Jonathan’s data also shows that the usage of ‘the’ increases with age. It could be because our handle on names disappears as we get older. Instead of ‘the films got Meryl Streep in it’ we might say, ‘it’s with the actress who was in the film about the female Prime Minister.’ We use these sorts of sentences as a substitute when our names start to go offline!

People in the North of England use ‘the’ less

If we look at regional variations in the frequency of use then the North comes out quite low. That’s probably because it often gets reduced or removed entirely. In Hull for instance, someone might say ‘going on boat’ rather than ‘going on the boat’ or in Yorkshire it might just get shortened to ‘going on t’ boat.’

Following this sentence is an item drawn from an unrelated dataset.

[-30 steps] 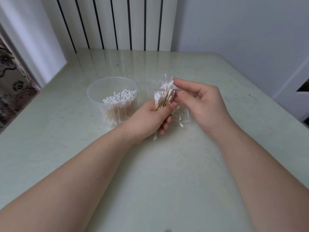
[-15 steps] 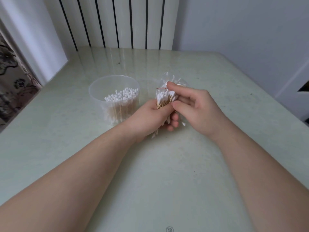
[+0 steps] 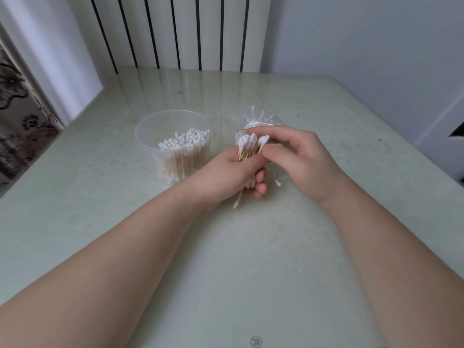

‘The’ appears more in written than in spoken word

‘The’ appears about a third less in spoken word than it does in written text. The genre of writing where it’s most dense today is academic prose. Somewhere in the middle of the list is newspapers, and at the bottom where it’s used the least are novels – presumably because they contain a lot of speech.

Lots of languages don’t use ‘the’ at all

There are lots of European languages that have a separate word marking definiteness like ‘il’ and ‘le’ in French. But there are others like the Scandinavian languages (Norwegian, Danish, Swedish, Icelandic) and a bunch of Semitic languages (Hebrew, Arabic, Kurdish) that use an affix – little endings shoved on the end of words to indicate definiteness. Other languages like Latvian, Tibetan, and Indonesian, deploy a demonstrative – words like ‘this’ and ‘that’ – to do the job of ‘the’. But there is a whole other group of languages that don’t use any of those resources to mark definites. These include Hindi, Urdu, Japanese, and Russian.